When performing, freshman Dane Jennings refers to himself as Seize Fire, a name that fits the pyrocentric theme of his first EP Prometheus. Approaching his second year of rapping, Jennings recorded the five-song album at Blue Sky Studios in Delmar, N.Y. near his hometown of Schenectady after deciding to “take it to the next level.”
“I’ve sold every CD that I’ve printed so far,” Jennings said. Every CD – that is, a total of three. But Jennings plans to produce a full-length album this summer.
What began as a continuation of his musical talents – he plays both piano and percussion instruments – spitting rhymes is now an almost full-time passion for Jennings. His songs vary from electronic piano, like the beats in “A Minor Subplot” to the cerebral rap found in songs like “Tempershock.”
Some songs Seize Fire puts together alone, but others are a collaboration between him and junior Josh Bauscher, or Dark Star. Jennings said that the consistency of Bauscher’s style balances his “more erratic” style, boasting about the over-300 hits received on the Seize Fire vs. Dark Star SoundCloud song “Lionheart” on which they spit, “What matters is what you do when you’re done saying what you’re saying. Easy to see the world, so it’s hard to go out and change it. I’m stuck in a state of restless complacence.”
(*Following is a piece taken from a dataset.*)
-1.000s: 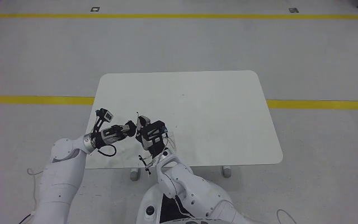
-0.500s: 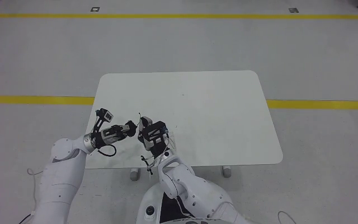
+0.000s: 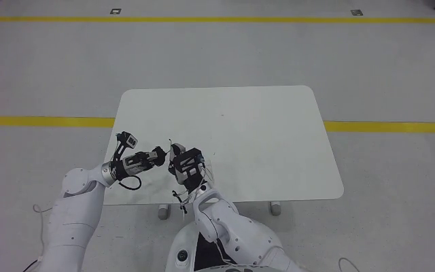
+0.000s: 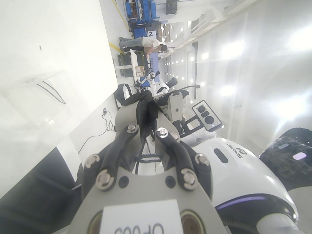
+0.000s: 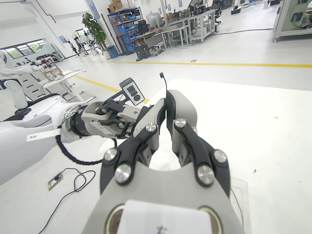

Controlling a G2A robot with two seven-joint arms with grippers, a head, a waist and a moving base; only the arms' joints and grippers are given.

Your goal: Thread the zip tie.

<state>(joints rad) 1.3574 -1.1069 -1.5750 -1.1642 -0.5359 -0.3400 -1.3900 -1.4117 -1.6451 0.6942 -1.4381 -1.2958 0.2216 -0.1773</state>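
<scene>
Two grippers: the left gripper [image 3: 160, 155] and the right gripper [image 3: 177, 151] are brought tip to tip above the table [image 3: 258, 129], at about 8 o'clock from its centre and near the edge. The left one lies at 9 o'clock of the right.
Right jaws: closed on the zip tie [image 5: 165, 83], with the ribbed pads [image 5: 170, 108] pressed flat against the strap.
Left jaws: seen closed, pad against pad, in the left wrist view. Whether the tie's tail is pinched there cannot be told.
Zip tie position: held in the air by the right gripper, clear of the table. A short length ending in the square head stands out beyond the fingertips.
Weight: judged very light, so no real load on the grip is to be expected.
Stiffness: a thin plastic strap, judged springy. It would bend easily and flick back if released.
Surface: smooth and narrow, so slipping or twisting between the pads is likely under a loose pinch.
Where to be held: close behind the head, so that the slot is kept steady. The tail is best taken near its tip, with little free length left to wobble.
Risk: the slot is judged small, and with slight misalignment the tail would buckle rather than enter.
Other items: a clear tray [image 4: 31, 98] lies on the table with spare ties [image 4: 52, 92] in it.
</scene>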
Jennings writes based on “powerful experiences, positive or negative,” adding that “Everyone has things that make them angry and I think that a healthy way of dealing with that is writing music.” Like most performers, he admits that “in retrospect my early stuff wasn’t that good.”
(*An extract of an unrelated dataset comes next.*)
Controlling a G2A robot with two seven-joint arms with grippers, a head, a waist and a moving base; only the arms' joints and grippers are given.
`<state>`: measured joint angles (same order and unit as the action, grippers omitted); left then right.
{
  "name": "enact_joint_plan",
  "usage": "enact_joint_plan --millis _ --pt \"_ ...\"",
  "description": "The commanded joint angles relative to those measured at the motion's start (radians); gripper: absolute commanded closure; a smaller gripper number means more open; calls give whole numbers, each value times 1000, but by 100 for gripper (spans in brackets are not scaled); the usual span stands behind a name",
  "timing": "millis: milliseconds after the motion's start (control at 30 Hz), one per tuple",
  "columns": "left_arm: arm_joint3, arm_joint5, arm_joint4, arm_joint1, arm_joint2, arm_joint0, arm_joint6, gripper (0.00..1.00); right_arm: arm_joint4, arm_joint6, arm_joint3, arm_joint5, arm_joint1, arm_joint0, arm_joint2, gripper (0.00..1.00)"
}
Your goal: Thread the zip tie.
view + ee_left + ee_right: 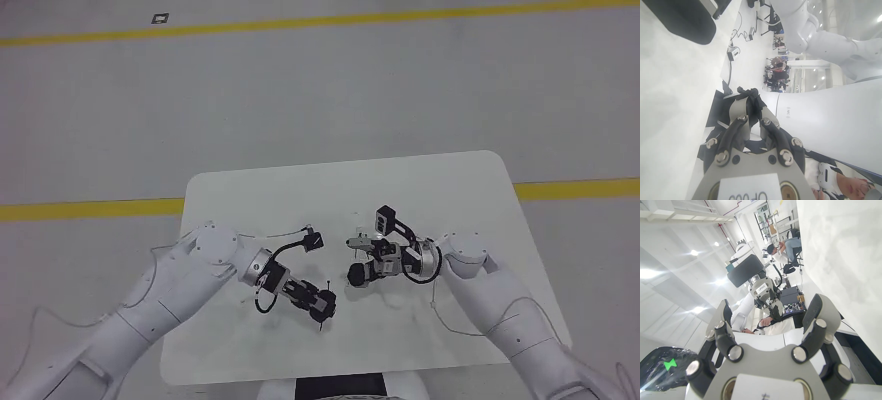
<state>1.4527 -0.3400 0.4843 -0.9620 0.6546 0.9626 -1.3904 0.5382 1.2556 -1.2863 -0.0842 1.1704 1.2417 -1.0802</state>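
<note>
While my right tool (770,301) stands wide open over the table (450,190), my left tool (750,94) is pinched shut on the zip tie (730,96), a thin pale strip jutting from its tips, near the right one.

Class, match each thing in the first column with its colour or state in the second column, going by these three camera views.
Column one:
1. left gripper
2. right gripper
3. table
4. floor stripe

Column two:
A. yellow
B. open and empty
C. shut on the zip tie
D. white

Pairs: 1-C, 2-B, 3-D, 4-A
</note>
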Motion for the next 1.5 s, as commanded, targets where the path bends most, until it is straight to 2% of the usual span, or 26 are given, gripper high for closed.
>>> enact_joint_plan --millis 0,133,300,533,700,767,833,933,1067,1133,1233,1300,1467 --pt "-8 0 4 0 7 8 0 100 -4 16 16 -2 2 -17 15 0" --pt "-22 0 -24 -4 31 19 0 100 -4 16 16 -2 2 -17 15 0" --pt "-22 0 -24 -4 31 19 0 100 -13 -9 5 4 3 -9 21 0" --pt "-22 0 -24 -4 31 19 0 100 -100 -23 -5 61 1 -23 55 0" --pt "-22 0 -24 -4 31 19 0 100 -100 -23 -5 61 1 -23 55 0" --pt "-14 0 -48 -4 27 27 26 100 -97 -44 -13 67 2 -16 56 0" --pt "-7 0 -65 -3 28 26 26 100 -106 -44 -20 78 0 -15 59 0" --pt "11 0 -67 -1 48 36 4 100 -124 -31 -20 114 -2 -18 60 0" --pt "16 0 -82 -2 79 62 0 100 -156 -29 -20 139 -5 -28 67 0" --pt "14 0 -90 -4 90 73 0 100 -165 -31 -19 147 -6 -32 71 26" --pt "20 0 -102 -7 101 84 0 100 -170 -30 -17 155 -7 -35 74 36" --pt "22 0 -102 -7 101 85 0 100 -175 -27 -16 162 -8 -38 76 49" --pt "22 0 -102 -7 101 85 0 100 -187 -21 -10 182 -9 -47 85 56"
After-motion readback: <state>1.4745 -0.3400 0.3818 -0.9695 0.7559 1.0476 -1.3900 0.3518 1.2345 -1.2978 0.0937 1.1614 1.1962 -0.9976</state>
“I’m always writing. I'm always practicing piano and practicing raps, writing new raps. I perform at Muddy Waters maybe every other week, just to keep it up and get myself out there,” he said.
Because of his musical upbringing, Jennings is used to performing: He formed the alt-rock band Mental Trigger that lasted through his senior year of high school, and has had his share of piano recitals through his adolescent years. At Geneseo, he plays piano for the jazz ensemble.
One of his most stirring musical experiences was Lollapalooza 2011; it was so moving that he still sports a tattered wristband to signify the memory of camping all night out to see Eminem where he had the “best seats in the house.”
“The energy that he put into the performance – he does very few a year – and I was just such a part of this, it was inspiring and powerful,” Jennings said.
Everyone knows Eminem, but Jennings admits that he doesn’t listen to much mainstream rap – “Pitbull rapping doesn’t do anything for me” – and that finding worthy rap artists takes a bit of digging. Jennings is one of a few students at the college who had heard of Spring Concert opener Aesop Rock; in fact, he’s a big fan.
“He has some of the best rhythm of any rapper alive,” Jennings said, adding that one of his favorite Aesop Rock lyrics appears in the song “Zero Dark Thirty”: “Kick the same bucket like Chinatown turtles.”
It’s lines like these that Jennings aims to mimic, as his writing has varied from a focus on wordplay to purely flow. He said that he “can’t see my life without playing music, without performing and writing, to some degree.”
Ideally, Jennings said, he would “make it.” But he understands the naiveté of this ambition: “It’s just so hard to make money; even incredible musicians can’t make money in the music industry. But I’m hopeful.”